I also edited your code (you have an else statement near the end that should be a fi.
Are you sure you did not make a typo in the second check, I did check it at home and it worked. I'm not home any more and don't have access to a linux box at the moment.
What that piece of code does: $1 and $2 hold the parameters that were given when starting the script.
This part "$1" != "[0-9]*" checks if $1 is not (!=) a number. Same is done for $2. The OR part (||) makes sure that both are checked and if 1 (or both) are not a number the message is shown.
I made a mistake, see post #9 for the solution.....
You can't quote the rhs of =~ and have it treated as a regex, so you need to remove those. Also, there's some errors in the original script: I get '1 2 3 1' when I give it '1 3', for instance.
And I hope this is for the exercise. 'seq' is a perfectly good pre-existing tool.
-- Oh - I forgot to mention that I don't know how you'd want to handle both numbers being the same, but I'd also changed it to just replicate seq's behavior and print the same digit.
Code:
#!/bin/bash
declare -i INDEX
echo "number of parameters : $#"
# check amount of parameters
if [ "$#" -gt "2" ]
then
echo "Wrong amount of parameters"
exit 1
fi
# are parameters numbers
#if [[ "$1" != "[0-9]*" ]] || [[ "$2" != "[0-9]*" ]]

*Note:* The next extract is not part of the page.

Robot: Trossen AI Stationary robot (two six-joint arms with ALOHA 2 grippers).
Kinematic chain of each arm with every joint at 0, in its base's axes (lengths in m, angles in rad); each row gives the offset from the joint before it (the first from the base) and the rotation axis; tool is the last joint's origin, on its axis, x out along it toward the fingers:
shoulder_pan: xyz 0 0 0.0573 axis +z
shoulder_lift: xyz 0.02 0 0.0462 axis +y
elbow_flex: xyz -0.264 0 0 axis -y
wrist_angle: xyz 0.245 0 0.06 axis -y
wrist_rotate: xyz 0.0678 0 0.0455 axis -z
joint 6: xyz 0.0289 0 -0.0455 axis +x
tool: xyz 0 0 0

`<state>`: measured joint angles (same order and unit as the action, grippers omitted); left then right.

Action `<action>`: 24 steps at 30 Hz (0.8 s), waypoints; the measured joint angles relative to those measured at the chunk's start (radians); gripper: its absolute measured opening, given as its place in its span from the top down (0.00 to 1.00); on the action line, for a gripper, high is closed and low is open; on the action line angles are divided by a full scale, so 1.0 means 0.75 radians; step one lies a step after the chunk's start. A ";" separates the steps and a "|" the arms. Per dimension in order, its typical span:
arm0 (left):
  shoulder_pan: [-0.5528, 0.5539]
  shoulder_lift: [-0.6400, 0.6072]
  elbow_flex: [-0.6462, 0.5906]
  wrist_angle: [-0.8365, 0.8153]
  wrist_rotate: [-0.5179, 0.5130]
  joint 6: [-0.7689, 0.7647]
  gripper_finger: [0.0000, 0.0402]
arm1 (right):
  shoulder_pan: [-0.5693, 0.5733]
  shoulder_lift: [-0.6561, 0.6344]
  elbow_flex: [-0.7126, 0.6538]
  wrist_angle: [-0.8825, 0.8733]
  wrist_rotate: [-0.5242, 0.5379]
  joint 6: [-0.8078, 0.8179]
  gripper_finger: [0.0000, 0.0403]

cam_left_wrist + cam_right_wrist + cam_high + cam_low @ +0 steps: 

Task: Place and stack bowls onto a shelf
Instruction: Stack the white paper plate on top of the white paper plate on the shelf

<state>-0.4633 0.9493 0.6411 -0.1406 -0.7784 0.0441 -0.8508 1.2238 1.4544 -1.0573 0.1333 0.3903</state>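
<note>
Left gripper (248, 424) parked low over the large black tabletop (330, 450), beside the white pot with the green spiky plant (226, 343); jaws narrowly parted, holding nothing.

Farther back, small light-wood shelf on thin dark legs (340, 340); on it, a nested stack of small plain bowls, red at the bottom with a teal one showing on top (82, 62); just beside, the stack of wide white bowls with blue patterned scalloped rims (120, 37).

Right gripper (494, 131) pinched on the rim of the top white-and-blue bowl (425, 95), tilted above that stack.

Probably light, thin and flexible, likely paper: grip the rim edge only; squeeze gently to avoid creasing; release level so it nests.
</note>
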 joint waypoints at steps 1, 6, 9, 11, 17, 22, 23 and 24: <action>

if ! [[ "$1" =~ ^[0-9]+$ ]] || ! [[ "$2" =~ ^[0-9]+$ ]]
then
echo "parameter must be a number"
exit 1
fi
# your original code
if [ $1 -gt $2 ]; then
INDEX=$1
while [[ $INDEX -ge $2 ]]; do
echo $INDEX
INDEX=$INDEX-1
done
elif [ $1 -lt $2 ]; then
INDEX=$1
while [[ $INDEX -le $2 ]]; do
echo $INDEX
INDEX=$INDEX+1
done
else
echo $1
fi
Last edited by slakmagik; 04-04-2011 at 04:43 AM.
Reason: if equal else
Yep - it definitely doesn't work on anything since bash 3.1. Do you have compat* set via shopt? Or are you using an old bash? Or has Debian (or your distro) done something weird?
Yep - it definitely doesn't work on anything since bash 3.1. Do you have compat* set via shopt? Or are you using an old bash? Or has Debian (or your distro) done something weird?
Tested this on:
OS: SLES 10.2 SP2
Bash version: 3.1.17
Just a bare test with a minimal amount of lines:
Code:
~> ./blaat.sh 1 1
No parms : 2
~> ./blaat.sh 1 a
No parms : 2
param must be a number
~> ./blaat.sh a a
No parms : 2
param must be a number
~> ./blaat.sh a 1
No parms : 2
param must be a number
~> cat blaat.sh
#!/bin/bash
echo "No parms : $#"
if ! [[ "$1" =~ "^[0-9]+$" ]] || ! [[ "$2" =~ "^[0-9]+$" ]]
then
echo "param must be a number"
fi
Works like a charm
Does anything since bash 3.1 include 3.1? Otherwise it is explained.
I'm convinced that the OP should use your example, just to make sure!!